THE PROBLEM
Your task is to reproduce exactly the lines that run from the beginning of the data through the line where "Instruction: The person" appears.

DATA BELOW
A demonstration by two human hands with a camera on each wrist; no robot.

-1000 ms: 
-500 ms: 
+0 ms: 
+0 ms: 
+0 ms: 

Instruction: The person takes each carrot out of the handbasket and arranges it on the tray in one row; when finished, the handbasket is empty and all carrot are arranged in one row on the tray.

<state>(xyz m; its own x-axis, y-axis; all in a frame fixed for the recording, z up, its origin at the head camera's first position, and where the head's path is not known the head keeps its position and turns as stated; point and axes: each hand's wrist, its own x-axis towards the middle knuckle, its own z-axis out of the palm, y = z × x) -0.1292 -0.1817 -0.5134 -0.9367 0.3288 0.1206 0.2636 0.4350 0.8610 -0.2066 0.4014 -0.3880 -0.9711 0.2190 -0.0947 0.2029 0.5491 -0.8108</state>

EXERCISE RESPONSE
A demonstration by two human hands with a camera on each wrist; no robot.

-1000 ms: 
-500 ms: 
+0 ms: 
+0 ms: 
+0 ms: 

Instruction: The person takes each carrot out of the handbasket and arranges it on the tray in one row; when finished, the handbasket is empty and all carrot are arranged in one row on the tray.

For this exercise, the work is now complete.